Test match football for the Kiwis was the only way he could strike back, and the legendary Wally Lewis, who made the bad mistake of refusing to shake hands with Filipaina the first time they opposed each other in a test, was one who especially suffered. Filipaina said, "When he didn't shake my hand I thought, 'Right mate, I'm going to become your worst f****** nightmare.' And I did."

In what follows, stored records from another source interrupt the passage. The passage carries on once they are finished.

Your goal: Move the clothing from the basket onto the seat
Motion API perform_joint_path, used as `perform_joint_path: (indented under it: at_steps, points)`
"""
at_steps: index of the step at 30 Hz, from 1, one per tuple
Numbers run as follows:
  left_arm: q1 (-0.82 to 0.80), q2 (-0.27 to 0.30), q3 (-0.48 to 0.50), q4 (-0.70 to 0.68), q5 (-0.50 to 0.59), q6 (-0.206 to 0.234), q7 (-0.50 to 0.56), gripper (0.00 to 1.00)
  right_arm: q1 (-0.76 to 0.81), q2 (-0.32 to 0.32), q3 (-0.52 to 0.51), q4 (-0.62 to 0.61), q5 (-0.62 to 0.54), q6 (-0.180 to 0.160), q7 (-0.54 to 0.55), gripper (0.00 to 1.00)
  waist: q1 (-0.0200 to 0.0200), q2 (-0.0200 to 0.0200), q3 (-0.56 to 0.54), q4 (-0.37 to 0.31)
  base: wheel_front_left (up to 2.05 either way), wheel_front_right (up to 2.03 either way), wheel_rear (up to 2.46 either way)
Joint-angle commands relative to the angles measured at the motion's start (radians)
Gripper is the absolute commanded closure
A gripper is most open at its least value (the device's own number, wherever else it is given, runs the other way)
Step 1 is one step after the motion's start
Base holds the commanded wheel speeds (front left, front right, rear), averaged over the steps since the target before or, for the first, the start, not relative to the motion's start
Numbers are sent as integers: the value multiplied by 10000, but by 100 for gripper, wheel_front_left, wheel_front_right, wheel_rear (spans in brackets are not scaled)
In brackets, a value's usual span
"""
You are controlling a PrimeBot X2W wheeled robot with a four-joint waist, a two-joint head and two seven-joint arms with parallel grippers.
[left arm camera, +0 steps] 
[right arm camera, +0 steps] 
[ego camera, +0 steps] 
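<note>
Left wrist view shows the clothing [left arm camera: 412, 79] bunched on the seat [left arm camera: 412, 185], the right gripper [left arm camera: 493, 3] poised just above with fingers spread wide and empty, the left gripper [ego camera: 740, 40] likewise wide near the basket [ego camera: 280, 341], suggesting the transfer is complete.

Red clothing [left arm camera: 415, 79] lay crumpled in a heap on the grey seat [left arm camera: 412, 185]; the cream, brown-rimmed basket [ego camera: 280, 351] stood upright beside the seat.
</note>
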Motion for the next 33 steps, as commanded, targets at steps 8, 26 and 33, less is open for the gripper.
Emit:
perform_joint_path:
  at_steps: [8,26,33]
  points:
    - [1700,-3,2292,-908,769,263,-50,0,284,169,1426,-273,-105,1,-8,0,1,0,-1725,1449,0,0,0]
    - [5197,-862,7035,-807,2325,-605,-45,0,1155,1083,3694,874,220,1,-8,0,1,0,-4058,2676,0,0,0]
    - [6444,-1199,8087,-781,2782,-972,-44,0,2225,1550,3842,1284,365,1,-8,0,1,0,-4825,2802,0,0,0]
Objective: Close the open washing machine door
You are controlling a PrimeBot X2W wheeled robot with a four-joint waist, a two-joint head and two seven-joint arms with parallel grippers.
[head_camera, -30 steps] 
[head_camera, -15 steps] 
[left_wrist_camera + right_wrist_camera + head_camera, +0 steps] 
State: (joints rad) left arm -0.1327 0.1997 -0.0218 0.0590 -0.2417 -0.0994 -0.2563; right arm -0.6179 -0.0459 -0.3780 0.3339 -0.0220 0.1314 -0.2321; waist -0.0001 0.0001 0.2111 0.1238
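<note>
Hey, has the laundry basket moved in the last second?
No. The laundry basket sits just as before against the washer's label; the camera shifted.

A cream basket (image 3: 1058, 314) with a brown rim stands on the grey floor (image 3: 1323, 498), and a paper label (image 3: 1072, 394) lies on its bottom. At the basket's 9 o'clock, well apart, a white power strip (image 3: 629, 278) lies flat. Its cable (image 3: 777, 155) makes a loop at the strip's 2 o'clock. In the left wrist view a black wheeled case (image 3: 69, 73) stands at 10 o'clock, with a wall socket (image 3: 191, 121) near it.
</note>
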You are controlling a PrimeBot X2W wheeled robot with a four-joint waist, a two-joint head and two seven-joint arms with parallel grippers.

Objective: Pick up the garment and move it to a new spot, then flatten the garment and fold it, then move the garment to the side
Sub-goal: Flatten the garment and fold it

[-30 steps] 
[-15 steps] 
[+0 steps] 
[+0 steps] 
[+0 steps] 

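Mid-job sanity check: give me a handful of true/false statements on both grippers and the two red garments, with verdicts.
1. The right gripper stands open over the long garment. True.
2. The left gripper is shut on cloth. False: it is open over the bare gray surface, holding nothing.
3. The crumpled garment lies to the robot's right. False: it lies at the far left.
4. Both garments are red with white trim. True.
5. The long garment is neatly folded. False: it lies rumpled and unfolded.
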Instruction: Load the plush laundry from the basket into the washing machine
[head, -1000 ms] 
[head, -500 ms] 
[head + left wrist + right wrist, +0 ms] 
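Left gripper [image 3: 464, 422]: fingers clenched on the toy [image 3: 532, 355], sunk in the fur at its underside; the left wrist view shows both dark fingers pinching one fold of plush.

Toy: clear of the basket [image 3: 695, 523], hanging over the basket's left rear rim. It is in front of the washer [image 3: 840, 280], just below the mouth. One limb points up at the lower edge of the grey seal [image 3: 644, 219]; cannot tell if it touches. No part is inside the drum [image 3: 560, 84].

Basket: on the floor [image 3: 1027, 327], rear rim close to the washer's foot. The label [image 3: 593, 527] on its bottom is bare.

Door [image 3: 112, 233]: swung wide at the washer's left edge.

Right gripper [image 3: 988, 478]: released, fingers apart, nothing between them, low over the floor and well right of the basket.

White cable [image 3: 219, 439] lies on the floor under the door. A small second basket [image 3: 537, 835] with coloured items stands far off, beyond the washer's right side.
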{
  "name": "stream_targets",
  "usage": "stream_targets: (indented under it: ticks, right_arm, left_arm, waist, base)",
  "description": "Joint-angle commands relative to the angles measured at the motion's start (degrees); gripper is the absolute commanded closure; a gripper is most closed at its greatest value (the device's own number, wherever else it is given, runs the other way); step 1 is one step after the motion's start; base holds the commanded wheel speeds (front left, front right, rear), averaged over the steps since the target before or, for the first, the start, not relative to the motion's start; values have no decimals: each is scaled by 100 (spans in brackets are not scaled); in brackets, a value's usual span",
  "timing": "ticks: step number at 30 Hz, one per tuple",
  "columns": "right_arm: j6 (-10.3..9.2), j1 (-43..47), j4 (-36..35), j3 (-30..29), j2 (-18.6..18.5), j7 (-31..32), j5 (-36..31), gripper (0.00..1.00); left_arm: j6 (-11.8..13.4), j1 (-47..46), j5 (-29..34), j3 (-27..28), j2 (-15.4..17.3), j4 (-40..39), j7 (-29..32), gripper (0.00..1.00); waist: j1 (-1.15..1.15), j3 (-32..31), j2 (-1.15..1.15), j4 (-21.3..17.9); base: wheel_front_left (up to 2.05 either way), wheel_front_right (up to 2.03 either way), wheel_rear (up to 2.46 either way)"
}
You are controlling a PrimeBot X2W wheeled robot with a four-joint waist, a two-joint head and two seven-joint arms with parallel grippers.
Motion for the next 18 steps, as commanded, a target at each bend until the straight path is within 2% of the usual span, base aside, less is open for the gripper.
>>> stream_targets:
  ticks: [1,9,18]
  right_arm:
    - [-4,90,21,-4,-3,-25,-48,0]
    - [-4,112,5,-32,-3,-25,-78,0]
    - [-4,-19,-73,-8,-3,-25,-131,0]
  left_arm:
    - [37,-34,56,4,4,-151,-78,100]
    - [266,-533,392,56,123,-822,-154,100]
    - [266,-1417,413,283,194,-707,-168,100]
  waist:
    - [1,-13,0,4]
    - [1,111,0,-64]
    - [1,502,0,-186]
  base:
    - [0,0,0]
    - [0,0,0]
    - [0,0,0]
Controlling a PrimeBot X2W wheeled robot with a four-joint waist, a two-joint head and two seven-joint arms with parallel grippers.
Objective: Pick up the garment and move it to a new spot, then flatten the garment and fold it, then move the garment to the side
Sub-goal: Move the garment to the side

If Filipaina suffered racial abuse at its most feral and disgusting, don't believe for one second that Polynesians in sport here aren't aware of coded references, the sort you hear, for example, when the Warriors struggle, about how they need more hard-headed Aussies (translation: white men). The same sort of comments emerge when the Blues are losing.
The best summing up of ignorant racial stereotyping I've heard was when a Samoan friend finally became too exasperated to stay silent when a media man, preceding his remarks by saying, "I'm not being racist here", held forth on how the Warriors needed "smarter players."
The Samoan, himself a sportsman at the highest level, said, "I'll believe that's not racist the day I hear you say, after the Black Caps have played like crap, that the problem in the side is that they've got too many dumb whities."